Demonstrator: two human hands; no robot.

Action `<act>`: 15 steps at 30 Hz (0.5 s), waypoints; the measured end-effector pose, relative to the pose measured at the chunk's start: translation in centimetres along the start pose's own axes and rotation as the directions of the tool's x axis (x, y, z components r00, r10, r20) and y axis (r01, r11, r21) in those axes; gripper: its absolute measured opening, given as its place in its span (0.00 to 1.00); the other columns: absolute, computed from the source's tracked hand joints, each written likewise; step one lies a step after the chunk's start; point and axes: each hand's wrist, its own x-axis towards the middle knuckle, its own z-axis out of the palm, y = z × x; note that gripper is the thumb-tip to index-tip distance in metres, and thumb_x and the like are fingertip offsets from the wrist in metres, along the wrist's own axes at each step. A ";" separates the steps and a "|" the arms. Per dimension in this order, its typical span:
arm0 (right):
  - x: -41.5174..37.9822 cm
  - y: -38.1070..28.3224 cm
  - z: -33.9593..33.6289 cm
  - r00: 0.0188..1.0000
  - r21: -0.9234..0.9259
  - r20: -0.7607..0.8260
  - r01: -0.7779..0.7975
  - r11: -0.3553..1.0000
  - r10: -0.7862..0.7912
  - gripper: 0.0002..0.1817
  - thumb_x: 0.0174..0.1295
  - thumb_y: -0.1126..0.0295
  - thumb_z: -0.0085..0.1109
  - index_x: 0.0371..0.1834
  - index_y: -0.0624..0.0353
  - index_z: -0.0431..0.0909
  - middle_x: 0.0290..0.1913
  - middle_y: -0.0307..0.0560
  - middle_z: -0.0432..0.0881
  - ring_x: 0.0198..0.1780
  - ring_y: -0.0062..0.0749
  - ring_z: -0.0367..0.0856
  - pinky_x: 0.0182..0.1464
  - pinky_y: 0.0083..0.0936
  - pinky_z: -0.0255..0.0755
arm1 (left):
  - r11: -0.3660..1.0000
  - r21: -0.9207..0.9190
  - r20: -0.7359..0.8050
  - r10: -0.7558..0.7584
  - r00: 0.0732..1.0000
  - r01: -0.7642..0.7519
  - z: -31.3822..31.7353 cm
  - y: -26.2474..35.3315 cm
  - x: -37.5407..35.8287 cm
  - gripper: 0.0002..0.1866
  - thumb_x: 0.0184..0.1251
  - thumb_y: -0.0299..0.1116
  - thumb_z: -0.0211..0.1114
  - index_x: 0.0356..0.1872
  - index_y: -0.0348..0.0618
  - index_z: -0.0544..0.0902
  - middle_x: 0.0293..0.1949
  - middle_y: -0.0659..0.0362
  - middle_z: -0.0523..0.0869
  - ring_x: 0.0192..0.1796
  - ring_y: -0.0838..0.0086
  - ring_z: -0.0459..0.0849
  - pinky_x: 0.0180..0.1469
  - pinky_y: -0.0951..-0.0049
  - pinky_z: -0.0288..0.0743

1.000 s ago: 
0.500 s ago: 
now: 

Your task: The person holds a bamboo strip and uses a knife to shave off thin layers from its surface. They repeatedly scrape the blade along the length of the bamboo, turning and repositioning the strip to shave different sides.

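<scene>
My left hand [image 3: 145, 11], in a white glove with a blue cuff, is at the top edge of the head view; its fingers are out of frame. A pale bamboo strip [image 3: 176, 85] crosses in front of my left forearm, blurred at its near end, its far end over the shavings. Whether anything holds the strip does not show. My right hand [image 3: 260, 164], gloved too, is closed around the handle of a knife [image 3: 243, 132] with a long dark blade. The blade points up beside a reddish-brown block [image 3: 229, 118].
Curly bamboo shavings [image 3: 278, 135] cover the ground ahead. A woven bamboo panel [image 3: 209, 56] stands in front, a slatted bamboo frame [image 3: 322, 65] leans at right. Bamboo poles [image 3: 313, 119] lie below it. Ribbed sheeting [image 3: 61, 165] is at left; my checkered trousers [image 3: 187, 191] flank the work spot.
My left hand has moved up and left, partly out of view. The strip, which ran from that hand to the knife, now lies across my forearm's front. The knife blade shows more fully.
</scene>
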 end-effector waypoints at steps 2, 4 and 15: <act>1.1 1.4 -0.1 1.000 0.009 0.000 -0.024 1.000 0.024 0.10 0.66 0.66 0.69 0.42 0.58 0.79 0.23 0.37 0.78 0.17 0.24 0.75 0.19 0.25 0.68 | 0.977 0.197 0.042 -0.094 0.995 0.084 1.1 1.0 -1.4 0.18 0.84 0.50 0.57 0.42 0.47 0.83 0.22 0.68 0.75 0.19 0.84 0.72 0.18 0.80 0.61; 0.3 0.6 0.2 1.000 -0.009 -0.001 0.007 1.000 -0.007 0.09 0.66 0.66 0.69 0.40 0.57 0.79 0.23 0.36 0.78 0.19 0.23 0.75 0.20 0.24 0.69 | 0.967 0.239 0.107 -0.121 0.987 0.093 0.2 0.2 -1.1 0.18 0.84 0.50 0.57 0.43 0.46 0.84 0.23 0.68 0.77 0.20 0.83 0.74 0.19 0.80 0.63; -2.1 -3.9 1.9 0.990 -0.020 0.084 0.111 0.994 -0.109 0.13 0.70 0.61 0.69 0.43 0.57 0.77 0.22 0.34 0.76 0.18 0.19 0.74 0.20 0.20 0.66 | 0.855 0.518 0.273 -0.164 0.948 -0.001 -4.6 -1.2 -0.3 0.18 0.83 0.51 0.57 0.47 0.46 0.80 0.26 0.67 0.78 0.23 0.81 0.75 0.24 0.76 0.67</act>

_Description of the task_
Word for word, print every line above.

_Written response_
Demonstrator: two human hands; no robot.

Action `<act>`: 15 steps at 30 Hz (0.5 s), waypoints; the measured end-effector pose, relative to the pose measured at the chunk's start: translation in centimetres along the start pose's own axes and rotation as the directions of the tool's x axis (x, y, z components r00, r10, r20) and y axis (r01, r11, r21) in those axes; gripper: its absolute measured opening, given as its place in its span (0.00 to 1.00); the other columns: absolute, computed from the source's tracked hand joints, each written likewise; step one lies a step after the chunk's start; point and axes: each hand's wrist, its own x-axis towards the middle knuckle, its own z-axis out of the palm, y = z × x; note that gripper is the thumb-tip to index-tip distance in metres, and thumb_x and the like are fingertip offsets from the wrist in metres, along the wrist's own axes at each step. A ";" separates the steps and a "|" the arms. Per dimension in this order, its typical span:
arm0 (right):
  - x: -41.5174..37.9822 cm
  - y: -38.1070..28.3224 cm
  - z: -33.9593..33.6289 cm
  - r00: 0.0188..1.0000
  - r21: -0.9234..0.9259
  - r20: -0.7607..0.8260
  - r01: -0.7779..0.7975
  - r11: -0.3553..1.0000
  - r10: -0.7862..0.7912
  - gripper: 0.0002..0.1817
  - thumb_x: 0.0174..0.1295
  - thumb_y: -0.1126..0.0295
  - thumb_z: -0.0085..0.1109
  - index_x: 0.0371..0.1834
  - index_y: -0.0624..0.0353
  - index_z: -0.0431..0.0909
  - middle_x: 0.0290..0.1913
  - middle_y: -0.0307..0.0560
  - middle_z: -0.0432..0.0881
  - ring_x: 0.0198..0.1780
  - ring_y: -0.0062..0.0749
  - ring_z: -0.0367..0.0856
  - pinky_x: 0.0182..0.1464
  - pinky_y: 0.0083..0.0936
  - pinky_z: -0.0255..0.0755
arm1 (left):
  - r11: -0.3660..1.0000
  - r21: -0.9207..0.9190
  - r20: -0.7359..0.8050
  - r10: -0.7558..0.7584
  - r00: 0.0732..1.0000
  - r01: -0.7642..0.7519
  - z: -31.3822..31.7353 cm
  - y: -26.2474..35.3315 cm
  - x: -37.5407..35.8287 cm
  - gripper: 0.0002..0.1866
  - thumb_x: 0.0184..0.1251
  - thumb_y: -0.0299..0.1116
  - thumb_z: -0.0211..0.1114
  - index_x: 0.0356..0.1872
  - index_y: -0.0348..0.0618
  - index_z: -0.0544..0.0902
  - middle_x: 0.0293..0.1949
  - middle_y: -0.0659..0.0362
  - middle_z: -0.0523..0.0869
  - ring_x: 0.0192..0.1796
  - ring_y: -0.0838..0.0086
  - ring_z: -0.0459..0.0849
  - pinky_x: 0.0180..0.1469
  - pinky_y: -0.0951..-0.0049
  - pinky_z: -0.0288..0.0743

1.000 s ago: 
0.500 s ago: 
now: 

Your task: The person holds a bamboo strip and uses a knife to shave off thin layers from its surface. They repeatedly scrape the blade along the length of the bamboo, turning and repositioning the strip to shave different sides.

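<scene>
My left hand [image 3: 145, 11], in a white glove with a blue cuff, is at the top edge of the head view; its fingers are out of frame. A pale bamboo strip [image 3: 176, 85] crosses in front of my left forearm, blurred at its near end, its far end over the shavings. Whether anything holds the strip does not show. My right hand [image 3: 260, 164], gloved too, is closed around the handle of a knife [image 3: 243, 132] with a long dark blade. The blade points up beside a reddish-brown block [image 3: 229, 118].
Curly bamboo shavings [image 3: 278, 135] cover the ground ahead. A woven bamboo panel [image 3: 209, 56] stands in front, a slatted bamboo frame [image 3: 322, 65] leans at right. Bamboo poles [image 3: 313, 119] lie below it. Ribbed sheeting [image 3: 61, 165] is at left; my checkered trousers [image 3: 187, 191] flank the work spot.
My left hand has moved up and left, partly out of view. The strip, which ran from that hand to the knife, now lies across my forearm's front. The knife blade shows more fully.
</scene>
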 end-effector waypoints at steps 2, 4 and 15: <act>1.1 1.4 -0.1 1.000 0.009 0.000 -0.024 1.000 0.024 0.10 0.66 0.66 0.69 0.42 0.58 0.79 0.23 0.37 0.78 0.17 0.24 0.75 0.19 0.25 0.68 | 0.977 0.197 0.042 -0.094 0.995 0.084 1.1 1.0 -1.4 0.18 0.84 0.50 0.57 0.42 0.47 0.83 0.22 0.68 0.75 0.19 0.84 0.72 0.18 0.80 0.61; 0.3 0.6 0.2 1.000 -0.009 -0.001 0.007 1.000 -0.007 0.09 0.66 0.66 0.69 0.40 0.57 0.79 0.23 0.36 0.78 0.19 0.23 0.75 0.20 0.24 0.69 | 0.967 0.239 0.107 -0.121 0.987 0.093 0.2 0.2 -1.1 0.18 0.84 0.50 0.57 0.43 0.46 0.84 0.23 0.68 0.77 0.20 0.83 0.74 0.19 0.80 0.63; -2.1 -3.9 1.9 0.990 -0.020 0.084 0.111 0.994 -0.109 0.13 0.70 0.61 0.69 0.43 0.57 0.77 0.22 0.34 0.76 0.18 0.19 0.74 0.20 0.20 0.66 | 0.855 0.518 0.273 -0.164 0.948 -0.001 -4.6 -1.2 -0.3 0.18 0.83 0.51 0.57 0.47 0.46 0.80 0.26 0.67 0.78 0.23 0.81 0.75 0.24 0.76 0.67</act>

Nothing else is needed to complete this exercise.